After leaving Conley's Patch, and the surrounding abodes of squalor and vice, one of the fire column made for the great mercantile buildings along La Salle Street, the finest buildings in America. Even these "fire-proof" structures succumbed to the furnace. Now the Chamber of Commerce was caught and gutted. Passing on, the fire column made for the Court House, above which the great ten-thousand pound bell was tolling its warning to the citizens of Chicago. The bell tolled on and the flames leapt around it Its wooden cupola caught alight and still it tolled on. Presently it fell, dropping through floor after floor of the burnt-out building and giving one farewell dying groan as it crashed. Later it was to be serviceable again, when the souvenir hunters arrived.

Meanwhile, in the basement of this doomed b aiding, the convicts had been made aware of what was happening. Almost suffocated by the smoke and frenzied through fear of being roasted alive, they yelled, cursed and shook the bars of their cells to attract the attention of their gaoler. Captain Hickey waited until the situation had become desperate. Then he gave the order, the doors flew open, and the prisoners swarmed out to freedom. A truckload of clothing was passing, and some of them scrambled on it to safety. Others, determined to reap the harvest of their sudden good fortune, made for the nearest jeweller's shop and filled their pockets with what they could find. There were few police, and they, like the public, had their own safety and that of their property to attend to.

When the Court House capitulated to the Destroyer the City Dignitaries thought that it was the end of everything. For it contained the records of the title deeds of every foot of property, from that held by the Government, to the latest buyer of real estate in Chicago. If the City were ever rebuilt, who would be able to decide who was the rightful owner of any square foot of land? The answer is that something almost miraculous was then happening in the interest of Chicago's property-owners. One of the partners of a firm of conveyancers named Shortall had spent that Sunday evening in church as usual. Following the crowd down Michigan Avenue, he had crossed the bridge and turned southwards until he came to the scene of the fire - an awful exhibition, as he described it, of the fury of a furnace uncontrolled. As it advanced from house to house he retired before it. The roar of the flames and the heat of both air and fire were terrible.
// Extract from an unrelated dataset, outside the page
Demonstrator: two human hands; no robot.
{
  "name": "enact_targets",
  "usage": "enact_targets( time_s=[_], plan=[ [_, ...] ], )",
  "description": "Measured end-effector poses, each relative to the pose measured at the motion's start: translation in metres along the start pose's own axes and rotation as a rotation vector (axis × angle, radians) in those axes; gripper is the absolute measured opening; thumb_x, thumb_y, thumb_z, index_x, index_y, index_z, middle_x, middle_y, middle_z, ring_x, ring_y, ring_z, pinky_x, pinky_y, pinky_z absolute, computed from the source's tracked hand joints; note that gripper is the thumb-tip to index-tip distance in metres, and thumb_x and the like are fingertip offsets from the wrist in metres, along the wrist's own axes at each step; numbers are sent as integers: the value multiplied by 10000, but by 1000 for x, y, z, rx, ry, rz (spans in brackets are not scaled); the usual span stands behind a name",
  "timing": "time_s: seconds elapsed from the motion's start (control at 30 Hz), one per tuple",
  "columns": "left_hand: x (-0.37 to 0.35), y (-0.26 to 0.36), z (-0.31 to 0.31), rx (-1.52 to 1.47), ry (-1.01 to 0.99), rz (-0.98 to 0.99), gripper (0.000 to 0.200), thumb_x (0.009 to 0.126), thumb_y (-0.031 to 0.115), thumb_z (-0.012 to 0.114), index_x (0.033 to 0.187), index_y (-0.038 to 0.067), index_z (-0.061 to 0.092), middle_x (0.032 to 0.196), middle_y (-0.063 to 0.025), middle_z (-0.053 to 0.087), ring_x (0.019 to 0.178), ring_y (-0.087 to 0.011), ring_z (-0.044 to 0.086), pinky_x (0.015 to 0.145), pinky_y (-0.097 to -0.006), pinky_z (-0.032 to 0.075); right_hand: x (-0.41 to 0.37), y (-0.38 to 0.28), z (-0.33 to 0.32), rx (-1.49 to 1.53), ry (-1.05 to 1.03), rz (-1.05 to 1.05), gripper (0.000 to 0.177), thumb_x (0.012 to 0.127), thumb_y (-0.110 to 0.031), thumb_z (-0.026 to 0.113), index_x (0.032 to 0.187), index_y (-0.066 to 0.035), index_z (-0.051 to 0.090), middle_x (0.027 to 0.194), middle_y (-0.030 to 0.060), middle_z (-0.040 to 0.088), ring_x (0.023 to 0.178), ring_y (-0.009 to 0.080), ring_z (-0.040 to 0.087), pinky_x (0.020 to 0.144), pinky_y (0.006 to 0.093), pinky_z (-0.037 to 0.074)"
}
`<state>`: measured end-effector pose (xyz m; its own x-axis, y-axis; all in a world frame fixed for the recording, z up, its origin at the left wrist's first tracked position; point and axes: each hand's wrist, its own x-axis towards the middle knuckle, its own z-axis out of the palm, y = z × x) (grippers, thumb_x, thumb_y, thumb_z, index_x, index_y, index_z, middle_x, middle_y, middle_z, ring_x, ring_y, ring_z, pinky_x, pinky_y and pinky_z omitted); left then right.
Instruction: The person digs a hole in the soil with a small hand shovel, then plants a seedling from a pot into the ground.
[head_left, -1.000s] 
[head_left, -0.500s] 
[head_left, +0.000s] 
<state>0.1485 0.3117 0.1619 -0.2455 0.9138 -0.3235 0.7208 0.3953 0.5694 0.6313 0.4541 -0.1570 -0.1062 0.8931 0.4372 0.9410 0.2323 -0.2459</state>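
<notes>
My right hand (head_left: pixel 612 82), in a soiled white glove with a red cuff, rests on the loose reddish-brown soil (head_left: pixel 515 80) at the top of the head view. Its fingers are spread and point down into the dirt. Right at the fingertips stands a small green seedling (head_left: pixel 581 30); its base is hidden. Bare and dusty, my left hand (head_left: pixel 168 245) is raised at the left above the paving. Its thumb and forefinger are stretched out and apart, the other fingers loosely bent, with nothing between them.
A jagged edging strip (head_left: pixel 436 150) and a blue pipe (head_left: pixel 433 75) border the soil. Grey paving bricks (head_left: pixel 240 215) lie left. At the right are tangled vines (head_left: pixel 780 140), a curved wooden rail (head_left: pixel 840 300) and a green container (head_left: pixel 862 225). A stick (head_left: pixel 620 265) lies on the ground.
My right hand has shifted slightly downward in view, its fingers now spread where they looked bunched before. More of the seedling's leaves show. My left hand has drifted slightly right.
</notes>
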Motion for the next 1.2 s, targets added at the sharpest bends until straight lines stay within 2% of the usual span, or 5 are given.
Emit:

By the time he reached Van Buren Street the whole air was filled with burning embers wrenched away by the wind. He began to fear for his own premises, which were near the Court House, although at this time they seemed very remote from danger. But the streets were filled with streams of people, with all sorts of vehicles, trucks, wagons - pianos, even - all flying northwards, where they might be out of danger. Nobody seemed to think that the fire could cross the south branch of the Chicago River, then half a mile away. But he was taking no risks. He stopped fifteen wagons and arranged with, the drivers to go to his business premises to collect his books of records. All agreed to do so; none of them kept their word. He found afterwards that some had been stopped by the crowd and literally forced to take them and their possessions away from danger.